We have major geotargeting problems whereby the incorrect
country subdomain appears in the search results. For example US. appears in
google.co.uk and UK. appears in google's US results.
WWW. also outranks a lot of country subdomains - for example in the US search results our WWW. outranks US. Our branded results show sitelinks which contain links to the wrong country - for example a US user clicking on a sitelink will often find themselves on our Swedish site viewing prices in Euro's not Dollars. We've added hreflang alternate tags to the site and have seen a marked improvement however it's not been good enough. I'm going to change the Webmaster Tools geotarget for our WWW. page from unselected to 'unlisted' to see if this has an impact, however I'm not confident that this is the root cause of all the problems.

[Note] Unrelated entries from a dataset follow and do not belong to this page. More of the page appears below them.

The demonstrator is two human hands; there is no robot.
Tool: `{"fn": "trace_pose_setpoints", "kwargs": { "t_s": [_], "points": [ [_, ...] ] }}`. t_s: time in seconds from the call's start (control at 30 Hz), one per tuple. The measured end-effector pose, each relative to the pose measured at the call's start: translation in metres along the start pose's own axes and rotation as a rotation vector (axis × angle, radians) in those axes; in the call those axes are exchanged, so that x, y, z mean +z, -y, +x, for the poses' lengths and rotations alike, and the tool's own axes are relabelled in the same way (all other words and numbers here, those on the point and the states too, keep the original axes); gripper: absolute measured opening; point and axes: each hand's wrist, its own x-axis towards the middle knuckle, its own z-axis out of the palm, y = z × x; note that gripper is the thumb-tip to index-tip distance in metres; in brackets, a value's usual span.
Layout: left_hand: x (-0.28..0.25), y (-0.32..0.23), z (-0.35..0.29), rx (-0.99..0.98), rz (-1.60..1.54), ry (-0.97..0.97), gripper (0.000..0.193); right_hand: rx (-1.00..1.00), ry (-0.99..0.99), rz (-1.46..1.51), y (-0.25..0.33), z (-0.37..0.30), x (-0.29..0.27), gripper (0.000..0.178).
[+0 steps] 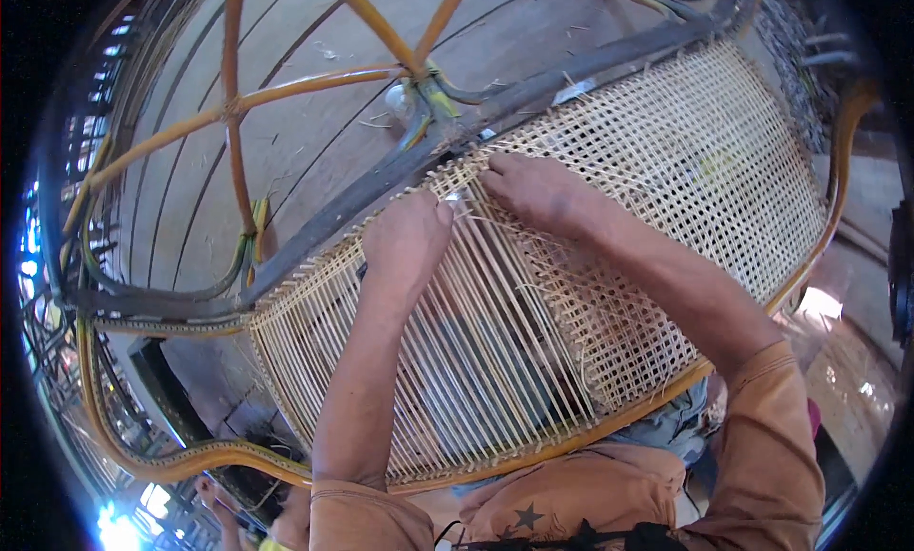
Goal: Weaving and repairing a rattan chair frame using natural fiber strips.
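A curved rattan seat panel (705, 160) lies across my lap, its right part woven in an open lattice. On its left part, parallel cane strands (457, 360) run from the near rim to the far rim. My left hand (405, 241) is closed near the far rim, over the parallel strands. A shiny metal tip shows by its thumb and a dark end behind its wrist, so it grips a slim tool mostly hidden by the fingers. To the right, my right hand (538, 194) pinches at the cane along the lattice's edge; the exact strand is hidden by its fingers.
Bent rattan poles (314, 80) of the frame rise beyond the panel, joined to a dark rail (333, 232). A curved rattan arm (190, 460) sweeps round at the left. Cane scraps lie on the tiled floor (324, 27). Another person's hand (209, 494) shows at lower left.
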Motion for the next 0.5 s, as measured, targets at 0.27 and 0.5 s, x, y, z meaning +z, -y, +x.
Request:
{"fn": "trace_pose_setpoints", "kwargs": {
  "t_s": [0.27,0.5],
  "points": [
    [0.019,0.014,-0.007,-0.109,-0.408,-0.173,0.033,-0.011,0.06,0.061,-0.007,0.012,0.009,0.021],
    [0.03,-0.011,0.027,-0.019,-0.611,0.007,0.04,0.486,-0.756,0.606,-0.014,-0.083,-0.05,0.018]
  ]
}}
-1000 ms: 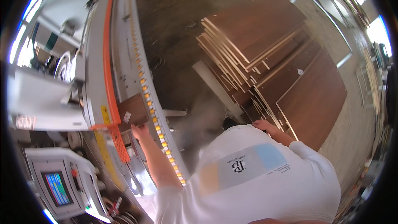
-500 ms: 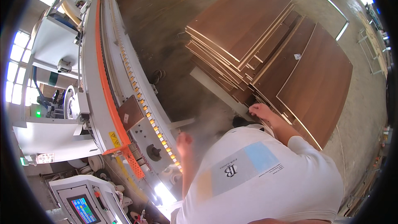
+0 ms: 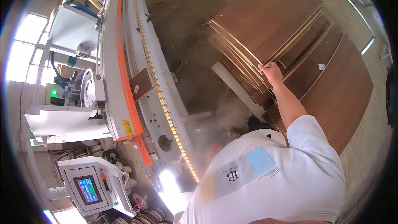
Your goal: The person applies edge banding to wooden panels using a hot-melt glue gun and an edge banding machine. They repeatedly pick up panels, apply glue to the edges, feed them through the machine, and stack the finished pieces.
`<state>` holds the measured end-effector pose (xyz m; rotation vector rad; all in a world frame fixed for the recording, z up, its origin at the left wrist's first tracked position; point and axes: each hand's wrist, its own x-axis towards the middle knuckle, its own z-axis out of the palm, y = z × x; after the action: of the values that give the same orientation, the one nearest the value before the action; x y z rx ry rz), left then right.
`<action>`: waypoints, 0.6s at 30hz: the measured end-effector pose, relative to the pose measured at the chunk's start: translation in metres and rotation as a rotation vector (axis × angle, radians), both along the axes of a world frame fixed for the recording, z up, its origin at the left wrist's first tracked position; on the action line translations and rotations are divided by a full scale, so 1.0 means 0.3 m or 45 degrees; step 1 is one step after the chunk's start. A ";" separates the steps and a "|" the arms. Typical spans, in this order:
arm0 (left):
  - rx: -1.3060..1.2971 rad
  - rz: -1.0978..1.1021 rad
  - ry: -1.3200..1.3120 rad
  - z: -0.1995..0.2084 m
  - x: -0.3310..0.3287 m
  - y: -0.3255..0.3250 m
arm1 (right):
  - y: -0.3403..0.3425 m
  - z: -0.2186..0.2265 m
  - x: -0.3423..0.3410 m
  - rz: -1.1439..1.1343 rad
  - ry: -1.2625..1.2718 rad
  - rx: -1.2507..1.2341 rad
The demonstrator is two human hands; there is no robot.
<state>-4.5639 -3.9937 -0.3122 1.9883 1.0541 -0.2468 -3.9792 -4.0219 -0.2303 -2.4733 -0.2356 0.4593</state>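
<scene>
1. Brown veneered panels made up the stack of boards [image 3: 265,29], which lay ahead and to the right of the person, well beyond the blurred left hand [image 3: 212,151].
2. The right hand [image 3: 271,72] was much the nearer: its fingers curled over the pale edge of one board at the stack's near corner, gripping it.
3. That board's long axis ran away from the right hand, up and to the right.
4. Whether the left hand was clenched or slack could not be told; it hung low near the chest, just beside the white machine's roller rail [image 3: 159,91].
5. A small brown panel [image 3: 141,85] lay on that rail, further ahead of the left hand.
</scene>
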 end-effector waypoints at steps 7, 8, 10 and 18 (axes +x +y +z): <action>0.038 0.023 0.109 0.078 -0.033 -0.011 | 0.016 0.046 0.012 0.012 -0.078 -0.174; 0.028 0.031 0.123 0.083 -0.033 -0.010 | 0.000 0.055 0.011 -0.019 -0.091 -0.170; 0.013 0.054 0.142 0.083 -0.054 -0.018 | -0.033 0.067 0.003 -0.074 -0.117 -0.162; -0.012 0.080 0.158 0.071 -0.081 -0.032 | -0.249 -0.066 0.176 -0.262 0.698 0.664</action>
<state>-4.5882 -4.0034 -0.2909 1.9484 1.1895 -0.3443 -3.9264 -4.0966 -0.2500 -1.7641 0.1138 0.8412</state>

As I understand it Google primarily uses the server IP to geolocate a website and then falls back on GWT settings, on-page signals and inbound links. These fallback signals aren't working for us so I believe we would be best suited to direct our efforts into improving the IP signal. Presumably sites who rely on the fallback methods also find it harder to rank highly in search results as Google won't have as great a confidence level in the sites relevancy?
Could an option be to have the CDN develop a special rule for Google IP's - to serve UK. requests from UK servers, US. requests from a US server and so forth? Our CDN delivers the content from the nearest server to the user's IP. Due to Google crawling entirely from the US all of our country subdomains must appear hosted in the US. Matt Cutt says to 'treat Googlebot as you would a regular user' however Googlebot doesn't replicate the actions of a regular user because it crawls entirely from the US. I'd view this new CDN rule as a way of treating Google closer to how we would treat the majority of our users (the majority of UK. requests come from UK IP's so we'd deliver from a local UK server). However please let me know if the Google team would view this as a breach of TOS. I don't want to break any rules but at the same time we need to escape the Geolocation hell that we're currently in!

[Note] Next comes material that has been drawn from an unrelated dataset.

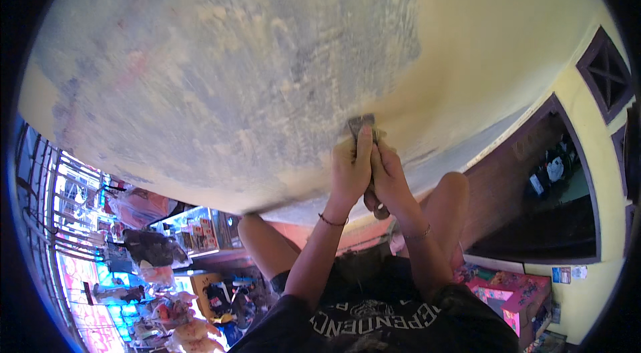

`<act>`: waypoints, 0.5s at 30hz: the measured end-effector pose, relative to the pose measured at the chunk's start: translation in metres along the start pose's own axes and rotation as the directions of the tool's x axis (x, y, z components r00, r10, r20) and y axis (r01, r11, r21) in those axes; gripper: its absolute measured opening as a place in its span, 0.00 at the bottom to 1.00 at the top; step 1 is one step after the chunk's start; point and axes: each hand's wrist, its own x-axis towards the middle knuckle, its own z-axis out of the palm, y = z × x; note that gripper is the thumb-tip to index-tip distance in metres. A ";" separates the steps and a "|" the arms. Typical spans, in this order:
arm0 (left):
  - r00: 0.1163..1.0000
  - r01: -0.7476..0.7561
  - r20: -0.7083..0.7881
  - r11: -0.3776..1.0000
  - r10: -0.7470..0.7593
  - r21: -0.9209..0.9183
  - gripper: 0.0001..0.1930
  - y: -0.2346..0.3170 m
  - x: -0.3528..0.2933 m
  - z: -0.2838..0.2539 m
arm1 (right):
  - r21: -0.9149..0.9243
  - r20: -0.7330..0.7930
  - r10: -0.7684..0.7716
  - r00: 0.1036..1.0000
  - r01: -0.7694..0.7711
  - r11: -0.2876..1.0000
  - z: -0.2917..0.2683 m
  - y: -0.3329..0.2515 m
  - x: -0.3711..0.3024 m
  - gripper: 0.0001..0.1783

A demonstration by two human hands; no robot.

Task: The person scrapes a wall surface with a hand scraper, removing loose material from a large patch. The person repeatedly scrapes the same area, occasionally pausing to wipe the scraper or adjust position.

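Black shirt with pale lettering fills the bottom edge, and from its sleeves both forearms rise toward the middle, slanting inward until the hands meet. Left hand and right hand are pressed together, elbows bent and set apart, wrists nearly straight. A thin bracelet rings the left wrist and another band the right.

Both hands are closed around one scraper, fingers wrapped in from either side. The left thumb lies straight along it, pointing toward the blade. That blade sticks out just beyond the fingertips, its edge seemingly against the surface; the rounded handle end shows below the palms, between the wrists. How the fingers interlock behind the handle is hidden.

Around the blade, rough grey patches border smooth cream paint, the cream lying mostly to the right. Bare knees show on either side of the forearms. Far left, bags hang near a metal grille; on the right stands a dark-framed opening.
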 end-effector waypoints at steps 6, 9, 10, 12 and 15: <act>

Unfortunately the business is very sensitive about publishing their woes so I can't publish the website details, however I can send this info to Google off-forum if it helps.
Thanks for any help or advice you can offer.

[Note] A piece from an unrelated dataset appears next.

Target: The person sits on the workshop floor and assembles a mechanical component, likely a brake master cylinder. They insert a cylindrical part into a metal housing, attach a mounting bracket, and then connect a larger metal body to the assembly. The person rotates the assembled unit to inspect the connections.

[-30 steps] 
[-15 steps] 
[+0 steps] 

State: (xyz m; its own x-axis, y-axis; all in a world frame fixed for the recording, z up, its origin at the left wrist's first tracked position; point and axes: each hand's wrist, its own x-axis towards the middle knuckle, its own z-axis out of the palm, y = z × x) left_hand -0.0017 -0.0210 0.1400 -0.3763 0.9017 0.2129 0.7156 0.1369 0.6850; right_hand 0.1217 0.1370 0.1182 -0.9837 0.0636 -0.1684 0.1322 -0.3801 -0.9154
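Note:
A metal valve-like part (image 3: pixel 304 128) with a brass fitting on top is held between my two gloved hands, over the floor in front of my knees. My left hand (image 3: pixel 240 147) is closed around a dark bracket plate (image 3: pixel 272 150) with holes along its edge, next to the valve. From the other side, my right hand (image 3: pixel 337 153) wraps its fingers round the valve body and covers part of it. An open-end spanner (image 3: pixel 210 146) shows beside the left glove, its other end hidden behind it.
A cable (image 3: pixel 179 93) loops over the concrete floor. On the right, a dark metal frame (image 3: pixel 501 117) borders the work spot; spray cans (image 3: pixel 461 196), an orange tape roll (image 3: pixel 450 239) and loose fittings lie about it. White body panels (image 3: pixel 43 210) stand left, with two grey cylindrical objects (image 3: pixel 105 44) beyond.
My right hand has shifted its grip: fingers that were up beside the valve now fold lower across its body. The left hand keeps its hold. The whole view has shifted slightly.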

|Stuck in geolocation hell. Full pages via CDN||cristina||7/2/12 3:55 AM|
Without the site URL it is difficult to comment.
Look with Fetch as Googlebot and see if the alternate hreflang attribute is in the source code and is correct.
Look at the source code of Google cache of a few pages that are not working well in search results, see if they were cached after you added hreflang.
|Re: Stuck in geolocation hell. Full pages via CDN||SummerBarker85||7/2/12 4:39 AM|
Yes I'm trying to convince the business that we need to publish the URL in order to secure the neccessary assistance from Google however it's a very large FTSE brand and they feel uncomfortable doing this. I can send details to Google employees as it will remain private but I'm not able to share with the wider community publically which is a real pain.
Fetch as Googlebot is showing the hreflang code being correct and is reflected in Google's cached copy too. Hreflang has been on the site for two full weeks now so the majority of the site has been recached and there has been a vast improvement but problems still remain.
For example one sitelink in the UK search results is a US URL which has been cached with hreflang. The equivalent UK URL has also been cached with hreflang so the reciprocal annotation is there but it's not working.
Thanks anyway for your help Cristina, I appreciate your time
|Re: Stuck in geolocation hell. Full pages via CDN||Steven Lockey||7/2/12 5:07 AM|
>>As I understand it Google primarily uses the server IP to geolocate a website and then falls back on GWT settings, on-page signals and inbound links. >>These fallback signals aren't working for us so I believe we would be best suited to direct our efforts into improving the IP signal. Presumably sites who >>rely on the fallback methods also find it harder to rank highly in search results as Google won't have as great a confidence level in the sites relevancy?
I would say this is a lot of work for a small amount of gain, if any gain. Since the Googlebots all come from a US IP, I assume they would only see the US IP anyway even if you did this.
Does EACH of the sub-domains e.t.c. have entirely unique and useful content? Or are large chunks of it from the main site or simply refer to the main site? Either way this explains the situation perfectly. This would include product descriptions e.t.c.
Also do you actually have a reason to display the sub-sites at all if this is the case? Wouldn't a single collaborated site for each language rather than separating them via country be the most useful thing here? It would probably only be the local laws that are different for each site I believe?
I can't say much more than that without seeing the site and having details I'm afraid but they are my general thoughts on the issues you are having.
|Re: Stuck in geolocation hell. Full pages via CDN||SummerBarker85||7/3/12 3:30 AM|
>>Does EACH of the sub-domains e.t.c. have entirely unique and useful content? ... Wouldn't a single collaborated site for each language rather than separating them via country be the most useful thing here?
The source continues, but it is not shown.